**YOUR GOAL**
Quote word for word the lines below, beginning with the first and ending with the one that has "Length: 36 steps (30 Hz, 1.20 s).". Drop the pictures.
[GIVEN DATA]
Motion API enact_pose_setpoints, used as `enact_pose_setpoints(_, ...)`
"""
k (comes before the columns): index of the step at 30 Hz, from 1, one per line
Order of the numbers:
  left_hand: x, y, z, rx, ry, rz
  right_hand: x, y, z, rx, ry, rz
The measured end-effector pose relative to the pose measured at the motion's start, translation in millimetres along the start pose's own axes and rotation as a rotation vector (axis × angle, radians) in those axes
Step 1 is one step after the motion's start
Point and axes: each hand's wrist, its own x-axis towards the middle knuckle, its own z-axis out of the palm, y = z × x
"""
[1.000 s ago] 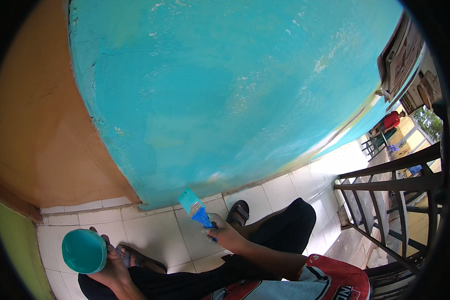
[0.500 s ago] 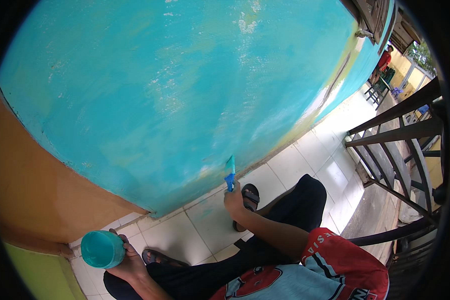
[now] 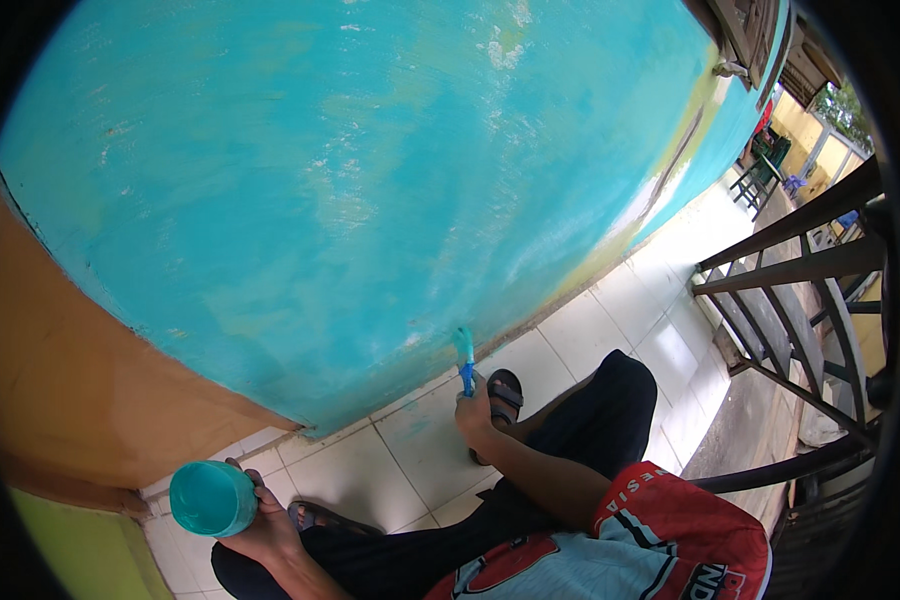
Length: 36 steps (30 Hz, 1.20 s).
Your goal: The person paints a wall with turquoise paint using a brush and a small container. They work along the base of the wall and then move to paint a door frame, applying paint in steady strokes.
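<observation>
My right hand (image 3: 475, 407) is closed round the blue handle of a paintbrush (image 3: 465, 360). Its turquoise-coated bristles point up and touch or nearly touch the lower part of the turquoise wall (image 3: 390, 250); which of the two I cannot tell. At the lower left, my left hand (image 3: 265, 525) grips a round turquoise cup (image 3: 210, 497) from its right side, the mouth turned toward me. Wet-looking turquoise paint coats its inside. White and yellowish patches show through the wall's paint.
White floor tiles (image 3: 400, 455) run along the wall's foot, under my sandalled feet (image 3: 507, 395). An orange wall section (image 3: 90, 370) stands at the left. A dark slatted bench (image 3: 790, 270) rises at the right. Farther off are a green chair (image 3: 767, 165) and part of a person in red.
My right hand and the brush have dropped slightly, and the brush stands at a different angle. The cup has shifted a little right. The distant person is now mostly hidden.
</observation>
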Motion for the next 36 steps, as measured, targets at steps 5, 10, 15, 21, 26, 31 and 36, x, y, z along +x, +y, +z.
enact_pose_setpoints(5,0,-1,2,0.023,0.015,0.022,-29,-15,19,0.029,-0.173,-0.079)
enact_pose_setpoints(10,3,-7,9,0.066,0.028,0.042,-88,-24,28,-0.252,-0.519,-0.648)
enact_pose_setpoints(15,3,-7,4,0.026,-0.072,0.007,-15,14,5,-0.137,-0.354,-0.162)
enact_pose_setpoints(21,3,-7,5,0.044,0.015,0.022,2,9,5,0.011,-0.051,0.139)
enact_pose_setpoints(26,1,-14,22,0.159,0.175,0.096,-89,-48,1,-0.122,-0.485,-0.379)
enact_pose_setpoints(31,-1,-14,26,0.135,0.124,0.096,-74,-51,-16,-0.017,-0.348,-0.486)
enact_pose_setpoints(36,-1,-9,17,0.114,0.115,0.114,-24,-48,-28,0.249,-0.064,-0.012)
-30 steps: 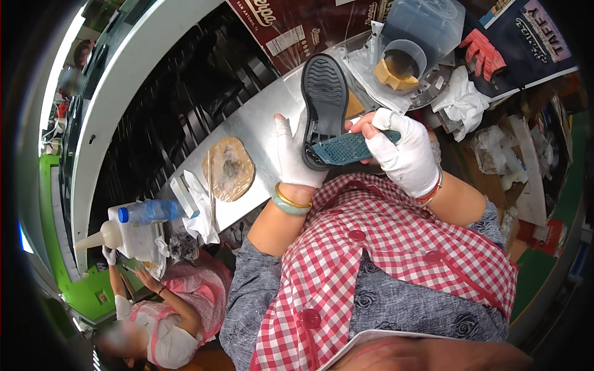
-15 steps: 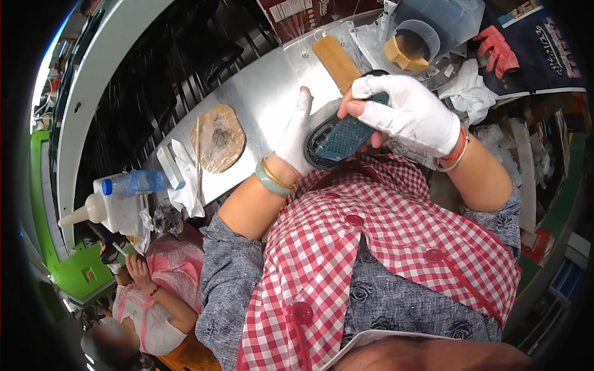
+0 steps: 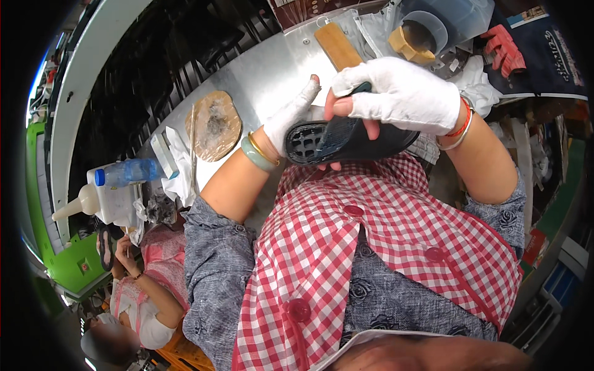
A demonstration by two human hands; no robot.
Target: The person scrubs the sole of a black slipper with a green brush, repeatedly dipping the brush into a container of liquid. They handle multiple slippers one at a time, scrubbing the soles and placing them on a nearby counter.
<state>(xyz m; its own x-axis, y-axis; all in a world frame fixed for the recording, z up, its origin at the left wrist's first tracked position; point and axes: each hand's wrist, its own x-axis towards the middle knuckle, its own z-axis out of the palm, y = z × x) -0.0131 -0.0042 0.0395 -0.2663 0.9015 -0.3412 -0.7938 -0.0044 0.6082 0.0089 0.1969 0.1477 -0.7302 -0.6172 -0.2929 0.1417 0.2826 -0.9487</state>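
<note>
A black shoe sole (image 3: 377, 146) lies across in front of my apron, its grid-like hollows showing at the left end. My left hand (image 3: 296, 117), in a white fingerless glove, grips that end from below, with fingertips under the sole and the thumb raised. A dark teal textured sole piece (image 3: 339, 133) rests against the black sole, partly over the hollows. My gloved right hand (image 3: 405, 96) pinches the teal piece from above. Part of the piece is hidden behind my fingers, so I cannot tell how far the two parts touch.
On the metal table (image 3: 272, 80) lie a round tan board (image 3: 216, 130), a thin stick (image 3: 192, 148) and a wooden block (image 3: 337, 46). A clear cup (image 3: 438, 32), a white cloth (image 3: 477, 80) and a red glove (image 3: 504, 51) are at right. Left are bottles (image 3: 133, 172) and another person (image 3: 145, 290).
The black sole has turned to lie more lengthwise, showing its hollows and side. My left hand has shifted left and slightly down. The teal piece is now tilted more on edge.
</note>
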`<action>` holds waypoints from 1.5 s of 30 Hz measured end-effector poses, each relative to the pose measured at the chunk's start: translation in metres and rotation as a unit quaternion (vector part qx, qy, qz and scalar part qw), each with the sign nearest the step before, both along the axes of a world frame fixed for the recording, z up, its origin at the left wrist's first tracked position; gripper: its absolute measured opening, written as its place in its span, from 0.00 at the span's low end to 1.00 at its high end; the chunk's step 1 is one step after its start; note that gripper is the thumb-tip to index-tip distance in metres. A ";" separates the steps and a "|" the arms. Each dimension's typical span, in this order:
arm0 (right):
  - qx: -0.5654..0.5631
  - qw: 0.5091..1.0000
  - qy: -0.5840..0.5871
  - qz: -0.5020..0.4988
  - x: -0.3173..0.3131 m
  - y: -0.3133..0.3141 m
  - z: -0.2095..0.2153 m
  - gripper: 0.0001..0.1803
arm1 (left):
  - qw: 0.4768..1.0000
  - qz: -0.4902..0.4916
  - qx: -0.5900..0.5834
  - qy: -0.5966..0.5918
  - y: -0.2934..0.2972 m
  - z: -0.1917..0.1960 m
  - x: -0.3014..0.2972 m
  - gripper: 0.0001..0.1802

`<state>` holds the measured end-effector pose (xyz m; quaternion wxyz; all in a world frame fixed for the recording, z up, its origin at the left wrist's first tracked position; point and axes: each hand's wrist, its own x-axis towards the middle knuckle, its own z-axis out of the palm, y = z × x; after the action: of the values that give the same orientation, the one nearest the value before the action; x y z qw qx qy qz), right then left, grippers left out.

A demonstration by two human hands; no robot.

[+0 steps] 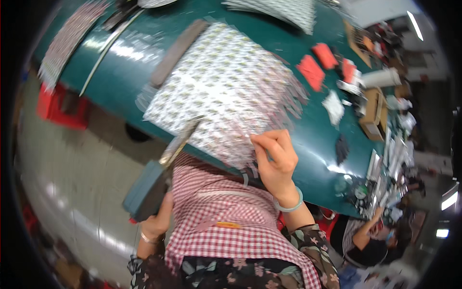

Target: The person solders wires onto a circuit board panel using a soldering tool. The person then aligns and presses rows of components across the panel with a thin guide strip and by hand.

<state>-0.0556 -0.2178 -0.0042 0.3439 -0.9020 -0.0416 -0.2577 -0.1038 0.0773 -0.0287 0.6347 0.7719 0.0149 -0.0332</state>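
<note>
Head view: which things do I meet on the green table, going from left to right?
Long metal ruler → grey bar → spread of patterned sheets → red pads → white roll

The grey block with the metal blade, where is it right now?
In the head view, the grey block tool is at lower left, gripped by the left hand, its blade reaching the near edge of the patterned sheets on the green table.

A factory workshop: a long green worktable [308, 144] carries fanned stacks of printed paper sheets [226, 86], red pads [311, 72] and cardboard boxes [373, 113], with another worker [370, 241] seated farther along it.
</note>
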 end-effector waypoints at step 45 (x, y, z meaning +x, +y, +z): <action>-0.325 0.850 0.042 -0.412 -0.117 -0.230 -0.059 0.15 | 0.922 -0.294 0.190 -0.165 -0.147 0.025 0.197 0.18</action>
<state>-0.1730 -0.4474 -0.0632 -0.1048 -0.9068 0.2667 -0.3093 0.0930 -0.0692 -0.0041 0.4310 0.8423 -0.3118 -0.0873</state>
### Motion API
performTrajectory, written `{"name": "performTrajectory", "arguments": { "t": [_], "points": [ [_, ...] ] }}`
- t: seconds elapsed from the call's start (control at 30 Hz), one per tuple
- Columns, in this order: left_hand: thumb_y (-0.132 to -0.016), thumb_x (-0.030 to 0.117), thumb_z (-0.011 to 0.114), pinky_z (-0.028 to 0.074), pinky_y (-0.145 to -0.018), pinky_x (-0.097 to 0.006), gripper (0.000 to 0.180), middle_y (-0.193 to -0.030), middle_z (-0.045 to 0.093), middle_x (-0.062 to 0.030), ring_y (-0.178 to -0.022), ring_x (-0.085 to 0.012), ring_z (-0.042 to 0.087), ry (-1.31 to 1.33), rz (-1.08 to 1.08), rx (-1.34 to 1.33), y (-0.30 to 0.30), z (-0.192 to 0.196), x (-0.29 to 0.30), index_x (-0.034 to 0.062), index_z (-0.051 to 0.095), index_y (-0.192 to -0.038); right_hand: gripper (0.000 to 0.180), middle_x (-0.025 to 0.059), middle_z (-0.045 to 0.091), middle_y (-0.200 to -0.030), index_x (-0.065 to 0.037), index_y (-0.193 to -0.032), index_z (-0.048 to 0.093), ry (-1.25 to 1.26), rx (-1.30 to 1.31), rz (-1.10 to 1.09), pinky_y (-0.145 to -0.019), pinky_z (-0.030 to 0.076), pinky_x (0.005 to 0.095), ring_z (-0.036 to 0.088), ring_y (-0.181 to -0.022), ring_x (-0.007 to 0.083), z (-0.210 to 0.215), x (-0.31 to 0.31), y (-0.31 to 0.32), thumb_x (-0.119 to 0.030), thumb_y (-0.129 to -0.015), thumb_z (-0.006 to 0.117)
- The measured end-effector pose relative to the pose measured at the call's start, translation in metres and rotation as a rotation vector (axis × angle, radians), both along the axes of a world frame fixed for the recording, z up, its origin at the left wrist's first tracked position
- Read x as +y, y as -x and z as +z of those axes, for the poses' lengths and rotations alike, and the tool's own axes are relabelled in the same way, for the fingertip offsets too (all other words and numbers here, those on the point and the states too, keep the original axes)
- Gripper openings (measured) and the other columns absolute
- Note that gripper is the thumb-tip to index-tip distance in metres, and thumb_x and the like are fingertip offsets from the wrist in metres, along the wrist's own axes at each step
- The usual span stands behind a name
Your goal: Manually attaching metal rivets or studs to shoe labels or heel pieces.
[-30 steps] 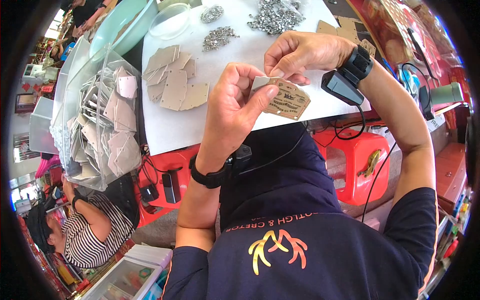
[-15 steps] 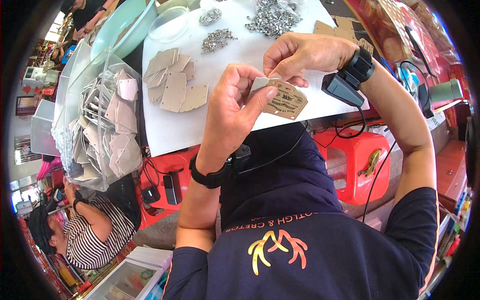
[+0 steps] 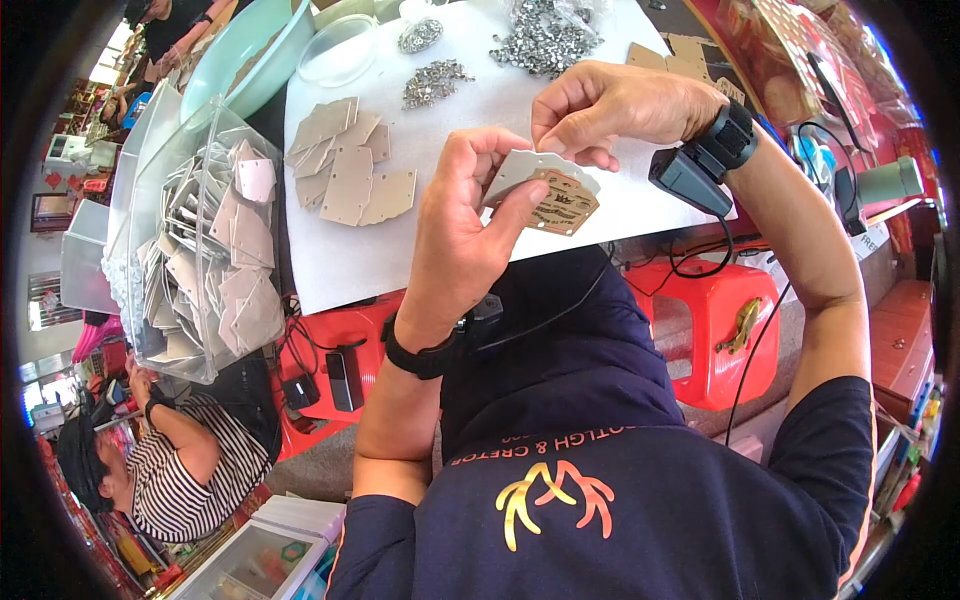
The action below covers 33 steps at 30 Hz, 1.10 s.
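I see left hand [image 3: 465, 205] pinching brown printed card [image 3: 565, 207] plus grey card [image 3: 512, 172] over white tabletop's [image 3: 350, 265] near edge; right hand [image 3: 610, 110] curled alongside, grip unclear. I'd keep thumb pressure firm, cards steady.

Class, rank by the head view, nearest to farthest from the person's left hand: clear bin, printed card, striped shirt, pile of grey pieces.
1. Printed card: in the left hand.
2. Pile of grey pieces: on the tabletop, to the left.
3. Clear bin: farther left.
4. Striped shirt: lower left, below the bin.
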<state>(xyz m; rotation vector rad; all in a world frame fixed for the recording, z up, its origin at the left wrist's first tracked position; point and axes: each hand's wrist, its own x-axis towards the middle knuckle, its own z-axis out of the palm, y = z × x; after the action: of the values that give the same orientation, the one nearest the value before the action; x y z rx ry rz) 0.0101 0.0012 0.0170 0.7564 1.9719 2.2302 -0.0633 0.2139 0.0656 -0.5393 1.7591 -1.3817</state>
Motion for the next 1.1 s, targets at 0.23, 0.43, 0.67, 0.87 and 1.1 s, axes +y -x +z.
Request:
{"name": "performTrajectory", "arguments": {
  "t": [0.23,0.43,0.67,0.87,1.1],
  "points": [
    [-0.088,-0.006,0.062,0.050,-0.085,-0.026,0.035,-0.108,0.060,-0.0103,-0.101,-0.0136,0.060,-0.033,-0.015,-0.026,-0.0010,-0.0008,0.0024,0.0016,0.045,-0.117,0.020,0.0005,0.059,-0.064,0.002,-0.088,0.067,0.005,0.045,-0.025,-0.047,0.041,0.0198,0.053,-0.050,0.0044,0.0031,-0.0046,-0.0054,-0.018,-0.088,0.068],
    [-0.088,-0.006,0.062,0.051,-0.083,-0.027,0.038,-0.105,0.063,-0.0113,-0.098,-0.0136,0.061,-0.046,-0.102,-0.122,-0.0021,0.0044,0.0003,0.0015,0.043,-0.120,0.021,0.0020,0.059,-0.063,0.003,-0.084,0.066,0.005,0.048,0.036,-0.047,0.042,0.0215,0.054,-0.050,0.0060,0.0046,-0.0032,-0.0046,-0.018,-0.087,0.067],
    [-0.088,-0.004,0.064,0.051,-0.084,-0.027,0.039,-0.104,0.065,-0.0121,-0.098,-0.0137,0.062,-0.005,-0.131,-0.187,-0.0026,0.0078,-0.0026,0.0012,0.043,-0.120,0.021,0.0028,0.060,-0.065,0.004,-0.084,0.066,-0.014,0.010,0.017,-0.048,0.043,0.0215,0.055,-0.050,0.0066,0.0056,-0.0014,-0.0073,-0.017,-0.086,0.067],
    [-0.087,-0.005,0.065,0.051,-0.083,-0.026,0.039,-0.104,0.065,-0.0118,-0.096,-0.0127,0.062,-0.020,-0.132,-0.205,-0.0032,0.0067,-0.0032,0.0011,0.044,-0.120,0.018,0.0022,0.061,-0.067,0.003,-0.086,0.067,0.007,-0.005,0.006,-0.049,0.044,0.0213,0.055,-0.052,0.0064,0.0024,-0.0004,-0.0087,-0.015,-0.087,0.067],
    [-0.088,-0.005,0.064,0.052,-0.082,-0.026,0.038,-0.103,0.065,-0.0111,-0.095,-0.0120,0.062,-0.016,-0.137,-0.214,-0.0025,0.0044,-0.0035,0.0013,0.044,-0.119,0.016,0.0004,0.062,-0.067,0.003,-0.089,0.067,0.029,0.087,0.038,-0.050,0.044,0.0203,0.055,-0.053,0.0055,0.0003,0.0009,-0.0101,-0.014,-0.087,0.068]
  ]
}}
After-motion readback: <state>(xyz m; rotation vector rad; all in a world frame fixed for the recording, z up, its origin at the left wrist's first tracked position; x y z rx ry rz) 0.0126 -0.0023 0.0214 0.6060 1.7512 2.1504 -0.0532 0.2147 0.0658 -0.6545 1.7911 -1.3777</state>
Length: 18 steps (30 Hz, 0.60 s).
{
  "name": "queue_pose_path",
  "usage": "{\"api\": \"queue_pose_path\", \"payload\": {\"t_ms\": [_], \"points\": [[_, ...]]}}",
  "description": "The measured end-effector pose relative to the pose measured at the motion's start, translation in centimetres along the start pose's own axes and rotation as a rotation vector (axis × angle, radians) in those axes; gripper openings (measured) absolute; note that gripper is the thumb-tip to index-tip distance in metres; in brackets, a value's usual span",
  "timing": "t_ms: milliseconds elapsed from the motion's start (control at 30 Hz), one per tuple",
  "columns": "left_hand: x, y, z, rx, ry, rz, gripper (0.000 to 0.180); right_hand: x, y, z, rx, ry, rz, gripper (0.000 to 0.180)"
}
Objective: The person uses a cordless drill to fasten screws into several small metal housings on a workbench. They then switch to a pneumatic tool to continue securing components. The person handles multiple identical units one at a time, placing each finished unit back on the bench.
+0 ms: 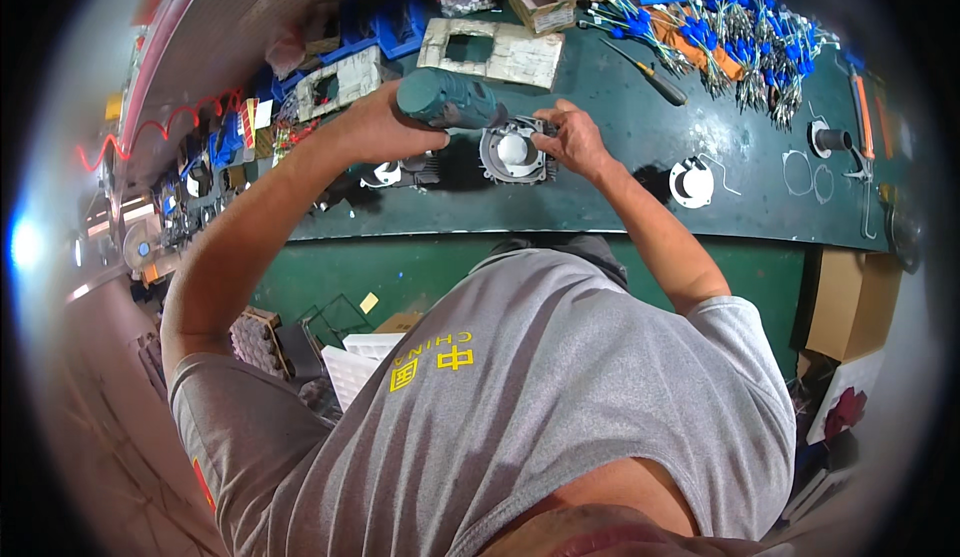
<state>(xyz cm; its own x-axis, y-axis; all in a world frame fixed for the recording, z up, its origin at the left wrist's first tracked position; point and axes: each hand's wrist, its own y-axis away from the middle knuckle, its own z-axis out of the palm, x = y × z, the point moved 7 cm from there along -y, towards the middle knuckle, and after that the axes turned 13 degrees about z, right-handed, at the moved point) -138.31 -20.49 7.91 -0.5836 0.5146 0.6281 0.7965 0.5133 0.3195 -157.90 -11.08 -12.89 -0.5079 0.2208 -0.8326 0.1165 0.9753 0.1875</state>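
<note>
My left hand [390, 129] is closed around a teal cordless power driver [432, 97], which lies nearly level and points right. Its front end reaches the upper edge of a round cast-metal housing [488, 162] with a pale domed centre. On the housing's right side, the fingers and thumb of my right hand [574, 139] grip its rim. Whether the driver's tip sits on a screw is too small to tell. Just left of this housing stands a similar metal part [418, 171], partly below my left wrist.
Across the green bench [600, 202] lie a white round part [691, 184] beside a bent wire, thin ring gaskets [797, 173] and a screwdriver [655, 82]. Blue-ended wire leads [765, 47] pile up at the back right. Cardboard pieces [525, 55] and blue bins [398, 29] line the back.
</note>
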Motion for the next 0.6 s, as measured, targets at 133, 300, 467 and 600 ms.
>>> {"api": "queue_pose_path", "payload": {"t_ms": [133, 300, 467, 600], "points": [[0.8, -0.3, -0.1, -0.036, -0.005, -0.116, 0.048, 0.0, 0.0, -0.1, 0.004, -0.041, -0.013, 0.043], [3.0, -0.1, -0.4, -0.088, -0.077, -0.150, 0.048, 0.2, -0.5, 0.0, -0.010, -0.071, -0.034, 0.043], [3.4, 0.7, -0.2, -0.067, -0.050, -0.209, 0.046, 0.3, 0.0, 0.2, 0.054, -0.060, -0.062, 0.042], [3.7, 1.4, 0.0, -0.139, 0.061, -0.199, 0.051, 0.0, 0.0, 0.0, 0.058, -0.041, -0.033, 0.040]]}}
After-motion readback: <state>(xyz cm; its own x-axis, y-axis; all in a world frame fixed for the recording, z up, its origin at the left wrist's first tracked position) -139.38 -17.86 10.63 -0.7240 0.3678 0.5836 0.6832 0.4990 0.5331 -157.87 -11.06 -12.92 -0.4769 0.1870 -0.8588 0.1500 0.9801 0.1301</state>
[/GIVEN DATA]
**OUTPUT OF THE EXERCISE**
Motion API enact_pose_setpoints, used as `enact_pose_setpoints(_, ...)`
"""
k (comes before the columns): index of the step at 30 Hz, from 1, one per line
Order of the numbers:
  left_hand: x, y, z, rx, ry, rz
  right_hand: x, y, z, rx, ry, rz
The measured end-effector pose relative to the pose measured at the motion's start, translation in millimetres along the start pose's own axes and rotation as a rotation vector (axis × angle, radians) in those axes
Step 1 is one step after the motion's start
Point and axes: each hand's wrist, its own x-axis towards the middle knuckle, its own z-axis out of the palm, y = z × x
"""
[1.000 s ago] 
[0.500 s ago] 
[now] 
Length: 36 steps (30 Hz, 1.20 s).

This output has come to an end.